By continuing to blur the line between legal immigration and illegal border crossings, you and others on the left only reveal how desperate you are to confuse the conversation. It’s a deliberate tactic—lump everyone together, and hope people won’t notice the difference. But we do. And the more you avoid addressing the real issue, the more obvious your agenda becomes.
Also you comment about preferring a migrant over an anglo sounds a bit racist and not really DEI proper.
Sherry says
GESTAPO! This is the kind of incredibly cruel shit happening today in Florida “Gimme Your Papers”! :
4-18-2025 MIAMI (AP) — A U.S. citizen was arrested in Florida for allegedly being in the country illegally and held for pickup by immigration authorities even after his mother showed a judge her son’s birth certificate and the judge dismissed charges. The man was released after his case received widespread coverage.

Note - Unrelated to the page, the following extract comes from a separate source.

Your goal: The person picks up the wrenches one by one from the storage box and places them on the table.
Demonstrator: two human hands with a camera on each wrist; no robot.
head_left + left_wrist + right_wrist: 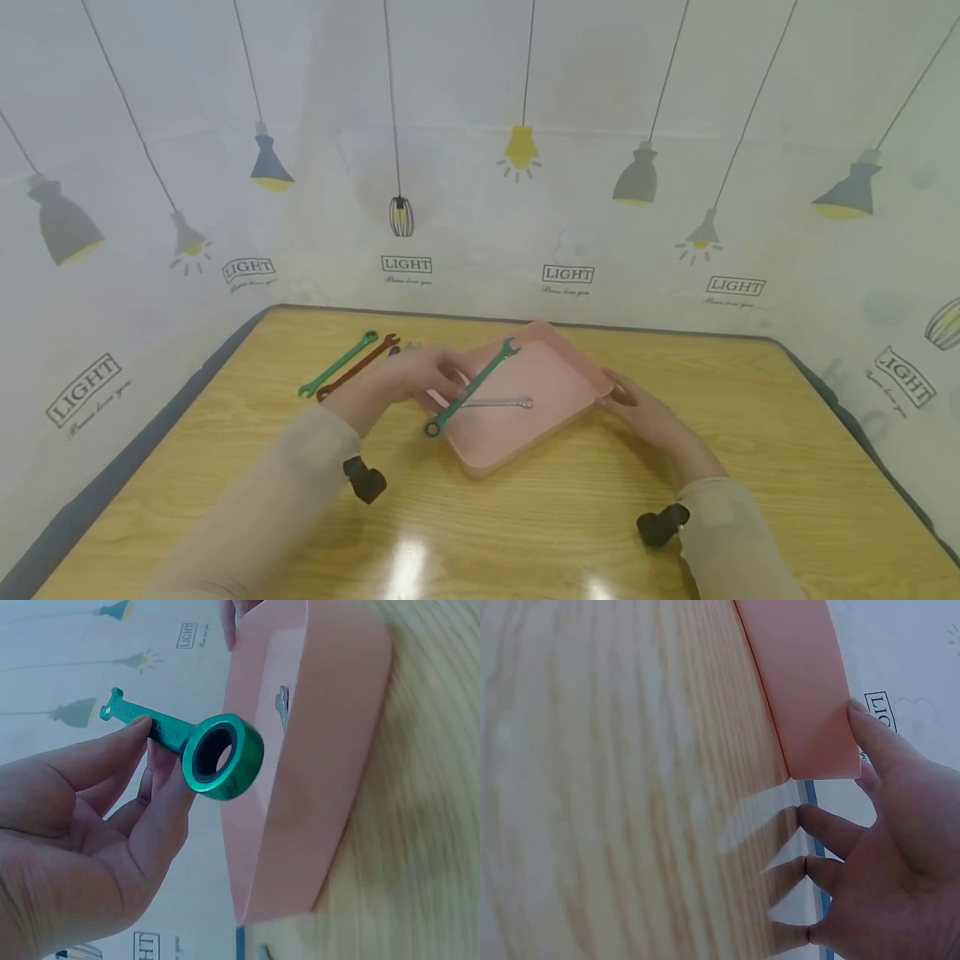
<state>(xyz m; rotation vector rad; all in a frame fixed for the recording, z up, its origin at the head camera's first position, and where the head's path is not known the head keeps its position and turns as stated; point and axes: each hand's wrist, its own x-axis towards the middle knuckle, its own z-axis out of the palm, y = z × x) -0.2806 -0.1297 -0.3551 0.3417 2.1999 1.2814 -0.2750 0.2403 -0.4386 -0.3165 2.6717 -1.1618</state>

Juan Carlos Lopez Gomez, 20, was in a car that was stopped just past the Georgia border by the Florida Highway Patrol on Wednesday, said Thomas Kennedy, a spokesperson at the Florida Immigrant Coalition. Gomez and others in the car were arrested under a new Florida law that’s on hold that makes it a crime for people who are in the country illegally to enter the state.
It is unclear if Lopez Gomez showed documents proving that he’s a citizen to the arresting officers. He was held at Leon County Jail.
The charge of illegal entry into Florida was dropped Thursday after his mother showed the judge his state identification card, birth certificate and Social Security card, said Kennedy, who attended the hearing. Court records show Judge Lashawn Riggans found no basis for the charge.